Le document décrit une constellation des agences d’espionnage qui suivent les millions d’objectifs de surveillance et mener des opérations qui comprennent des centaines de grèves létales. Ils sont organisés autour de cinq priorités : la lutte contre le terrorisme, arrêter la propagation du nucléaires et autres armes non conventionnelles, avertissement des dirigeants américains sur les événements critiques à l’étranger, défendant contre l’espionnage étranger et mener des cyber-opérations.
Dans une introduction, Clapper a déclaré les menaces aux Etats-Unis « pratiquement défier classement. » Il a averti des « choix difficiles » comme la communauté du renseignement — parfois appelés le « IC » — cherche à freiner les dépenses après une décennie d’augmentations budgétaires souvent à deux chiffres.
L’actuel projet de budget prévoit que les dépenses restera à peu près niveau jusqu’en 2017 et s’apparente à un cas contre des réductions substantielles.
« L’IC n’a jamais été appelés à maîtriser cette complexité et tant de questions dans un environnement aux ressources limitées, » Clapper a écrit.
Un empire d’espionnage
Le résumé donne un aperçu détaillé de la façon dont la communauté américaine du renseignement a été reconfigurée par l’injection massive de ressources qui ont suivi les attentats de 2001. Les États-Unis a dépensé plus de $ 500 milliards sur l’intelligence au cours de cette période, une dépense que les responsables américains disent a réussi à son principal objectif : empêcher une autre attaque terroriste catastrophique aux États-Unis.
Il en résulte un empire d’espionnage avec les ressources et une portée au-delà de celles de n’importe quel adversaire, maintenue même maintenant en dépensant qui égale ou dépasse les niveaux au plus fort de la guerre froide.
La demande actuelle de budget total était de 2,4 pour cent inférieur à celui de l’exercice 2012. En dollars constants, il était environ deux fois la taille estimée du budget 2001 et 25 pour cent supérieure à celle de 2006, cinq ans après ce qu’on appelait alors la « guerre mondiale contre le terrorisme ».

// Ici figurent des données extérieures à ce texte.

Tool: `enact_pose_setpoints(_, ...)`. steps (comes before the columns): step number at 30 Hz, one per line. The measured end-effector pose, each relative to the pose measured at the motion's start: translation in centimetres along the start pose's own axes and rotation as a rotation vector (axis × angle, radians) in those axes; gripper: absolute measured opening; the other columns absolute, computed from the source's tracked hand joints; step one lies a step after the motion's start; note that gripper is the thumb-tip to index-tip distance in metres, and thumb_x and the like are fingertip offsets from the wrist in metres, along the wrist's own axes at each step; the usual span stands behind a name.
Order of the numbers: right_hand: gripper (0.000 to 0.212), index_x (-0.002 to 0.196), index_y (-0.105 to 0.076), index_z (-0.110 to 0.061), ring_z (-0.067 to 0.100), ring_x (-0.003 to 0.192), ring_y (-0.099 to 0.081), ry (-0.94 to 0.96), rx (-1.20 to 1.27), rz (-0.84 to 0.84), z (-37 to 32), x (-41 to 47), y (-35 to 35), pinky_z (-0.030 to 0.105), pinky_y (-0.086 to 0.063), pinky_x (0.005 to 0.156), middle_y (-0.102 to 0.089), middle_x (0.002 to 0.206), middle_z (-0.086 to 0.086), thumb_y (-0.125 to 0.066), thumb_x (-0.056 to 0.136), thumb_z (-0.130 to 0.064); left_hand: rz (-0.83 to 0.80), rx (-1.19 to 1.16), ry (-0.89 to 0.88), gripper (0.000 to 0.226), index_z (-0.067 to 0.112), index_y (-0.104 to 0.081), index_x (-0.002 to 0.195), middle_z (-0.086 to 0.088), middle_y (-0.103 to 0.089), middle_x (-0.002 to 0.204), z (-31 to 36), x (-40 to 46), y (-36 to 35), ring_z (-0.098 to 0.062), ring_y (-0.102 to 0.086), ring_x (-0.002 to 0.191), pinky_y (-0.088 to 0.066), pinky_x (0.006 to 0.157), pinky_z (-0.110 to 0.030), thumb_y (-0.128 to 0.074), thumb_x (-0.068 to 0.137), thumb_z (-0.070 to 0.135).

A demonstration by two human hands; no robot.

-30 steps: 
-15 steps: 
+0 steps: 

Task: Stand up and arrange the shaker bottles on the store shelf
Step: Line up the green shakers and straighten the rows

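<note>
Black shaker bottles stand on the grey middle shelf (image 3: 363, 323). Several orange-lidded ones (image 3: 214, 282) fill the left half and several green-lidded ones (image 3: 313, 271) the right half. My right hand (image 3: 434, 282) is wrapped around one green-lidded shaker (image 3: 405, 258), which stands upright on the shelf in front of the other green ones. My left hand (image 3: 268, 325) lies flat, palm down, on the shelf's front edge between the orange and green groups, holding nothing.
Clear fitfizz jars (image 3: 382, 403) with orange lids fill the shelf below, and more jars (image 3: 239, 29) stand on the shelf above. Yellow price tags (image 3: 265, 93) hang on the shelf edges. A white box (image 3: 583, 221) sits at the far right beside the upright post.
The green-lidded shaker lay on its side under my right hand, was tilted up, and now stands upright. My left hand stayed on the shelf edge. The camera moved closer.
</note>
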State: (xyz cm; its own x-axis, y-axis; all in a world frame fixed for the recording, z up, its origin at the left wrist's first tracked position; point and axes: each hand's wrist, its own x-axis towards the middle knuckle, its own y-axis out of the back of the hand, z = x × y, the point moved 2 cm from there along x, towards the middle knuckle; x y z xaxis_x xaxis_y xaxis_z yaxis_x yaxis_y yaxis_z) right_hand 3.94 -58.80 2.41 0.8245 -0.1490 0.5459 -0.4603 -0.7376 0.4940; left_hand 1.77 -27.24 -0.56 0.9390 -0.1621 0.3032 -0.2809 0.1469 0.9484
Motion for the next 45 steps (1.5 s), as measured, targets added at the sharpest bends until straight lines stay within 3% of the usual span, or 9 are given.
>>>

Données historiques sur les dépenses de renseignement américaines sont en grande partie inexistantes. Par extrapolation, les experts ont estimé que les dépenses de guerre froide probablement culminé dans les années 1980 à un montant qui serait l’équivalent de $ 71 milliards aujourd’hui.
Dépenses dans le plus récent cycle dépassé cette somme, basée sur le $ 52,6 milliards en détail dans des documents obtenus par le Post plus un distinct $ 23 milliards consacrés à des programmes d’intelligence que plus directement en charge l’armée américaine.
Lee, une démocrate de l’Indiana qui a présidé le Comité de renseignement de la chambre et a coprésidé la commission qui a enquêté sur les attentats du 11 septembre, a déclaré que l’accès aux détails du budget permettra un débat public éclairé sur les dépenses pour la première fois, l’intelligence autant que les informations à fournir des programmes de surveillance de NSA de Snowden a attiré l’attention d’opérations qui avait réuni des données sur presque chaque citoyen américain.
« Une grande partie du travail que fait la communauté du renseignement a un impact profond sur la vie des Américains ordinaires, et elles ne devraient ne pas être exclus du processus, » a déclaré Hamilton.
« Personne ne prétend que nous soyons si transparentes quant à créer des dangers pour le pays », dit-il. Mais, il a ajouté, « il y a un état d’esprit dans la communauté de la sécurité nationale: ‘Laissez-le nous, nous pouvons le faire, les américains doivent nous faire confiance.’ Ils la porter à une longueur extraordinaire afin qu’ils ont résisté pendant une période de transparence des décennies. . . . La charge de persuasion quant à garder quelque chose secret devrait être sur la communauté du renseignement, le fardeau ne devrait pas figurer sur le public américain. »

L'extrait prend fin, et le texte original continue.